The Texas Instruments C55x DSP is a family of digital signal processors designed for relatively high performance signal processing. The family extends on previous generations of TI DSPs; the architecture is also defined to allow several different implementations that comply with the instruction set.
Accumulator architecture
The C55x, like many DSPs, is an accumulator architecture, meaning that many arithmetic operations are of the form accumulator = operand + accumulator. Because one of the operands is the accumulator, it need not be specified in the instruction. Accumulator-oriented instructions are also well-suited to the types of operations performed in digital signal processing, such as a1 x1 + a2 x2 + …. Of course, the C55x has more than one register and not all instructions adhere to the accumulator-oriented format. But we will see that arithmetic and logical operations take a very different form in the C55x than they do in the ARM.
Assembly language format
C55x assembly language programs follow the typical format:
MPY *AR0, *CDP+, AC0
label: MOV #1, T0
Assembler mnemonics are case-insensitive. Instruction mnemonics are formed by combining a root with prefixes and/or suffixes. For example, the A prefix denotes an operation performed in addressing mode while the 40 suffix denotes an arithmetic operation performed in 40-bit resolution. We will discuss the prefixes and suffixes in more detail when we describe the instructions.
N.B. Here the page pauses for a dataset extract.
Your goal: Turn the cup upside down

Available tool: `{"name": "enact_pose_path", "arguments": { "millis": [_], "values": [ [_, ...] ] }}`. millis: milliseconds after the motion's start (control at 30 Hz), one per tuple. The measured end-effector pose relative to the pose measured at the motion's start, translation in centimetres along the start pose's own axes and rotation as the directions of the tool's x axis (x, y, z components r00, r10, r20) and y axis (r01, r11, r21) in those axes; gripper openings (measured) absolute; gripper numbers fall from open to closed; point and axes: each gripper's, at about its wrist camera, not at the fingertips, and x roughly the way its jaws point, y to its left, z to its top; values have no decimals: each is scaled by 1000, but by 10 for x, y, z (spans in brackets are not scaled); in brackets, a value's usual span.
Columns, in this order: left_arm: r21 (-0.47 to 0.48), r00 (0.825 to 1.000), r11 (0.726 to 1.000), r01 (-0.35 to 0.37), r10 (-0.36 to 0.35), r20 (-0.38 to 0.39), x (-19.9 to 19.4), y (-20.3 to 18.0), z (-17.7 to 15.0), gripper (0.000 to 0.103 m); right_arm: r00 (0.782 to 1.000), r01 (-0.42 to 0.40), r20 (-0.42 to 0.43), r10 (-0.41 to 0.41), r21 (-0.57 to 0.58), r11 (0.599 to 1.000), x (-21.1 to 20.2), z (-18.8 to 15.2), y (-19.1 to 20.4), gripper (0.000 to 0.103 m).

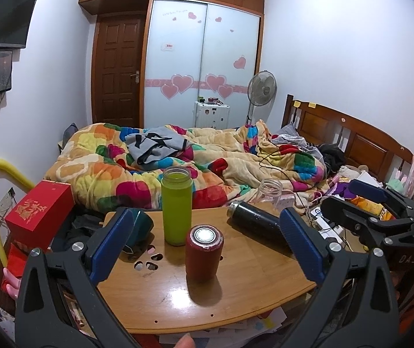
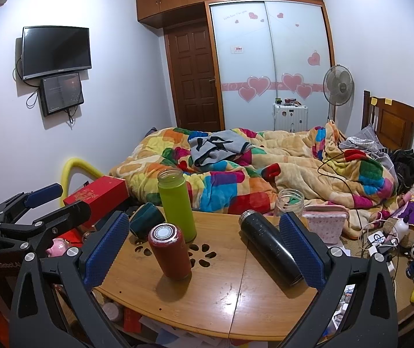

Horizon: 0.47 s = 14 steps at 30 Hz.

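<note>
A red cup (image 1: 204, 253) stands on the wooden table (image 1: 178, 298) with its silver base up; it also shows in the right wrist view (image 2: 169, 250). A green bottle (image 1: 177, 206) stands open-mouthed behind it, also in the right wrist view (image 2: 176, 204). A black flask (image 1: 257, 224) lies on its side at the right, also in the right wrist view (image 2: 270, 246). A dark teal cup (image 1: 140, 227) lies at the table's left edge. My left gripper (image 1: 207, 243) is open around the red cup's space. My right gripper (image 2: 204, 243) is open and empty. Each gripper shows in the other's view: the right (image 1: 360, 203), the left (image 2: 50, 200).
A clear glass jar (image 2: 289, 203) stands behind the table's far right edge. A red box (image 1: 40, 210) sits left of the table. A bed with a colourful blanket (image 1: 178, 156) lies behind. Clutter and cables (image 2: 380, 240) cover the floor at the right.
</note>
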Motion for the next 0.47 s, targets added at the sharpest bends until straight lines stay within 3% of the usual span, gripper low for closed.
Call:
{"name": "enact_pose_path", "arguments": {
  "millis": [467],
  "values": [
    [7,1000,1000,11,-11,2,-3,-2,-1,102,1000,0,-2,0,-1,1000,-1,0,0,103]
  ]
}}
The C55x also allows operations to be specified in an algebraic form:
AC1 = AR0 * coef(*CDP)
We will use the term register to mean any type of register in the programmer model and the term accumulator to mean a register used primarily in the accumulator style.
Data types
The C55x supports several data types:
Registers
The C55x has a number of registers. Few to none of these registers are general-purpose registers like those of the ARM. Registers are generally used for specialized purposes. Because the C55x registers are less regular, we will discuss them by how they may be used rather than simply listing them.
Most registers are memory-mapped—that is, the register has an address in the memory space. A memory-mapped register can be referred to in assembly language in two different ways: either by referring to its mnemonic name or through its address.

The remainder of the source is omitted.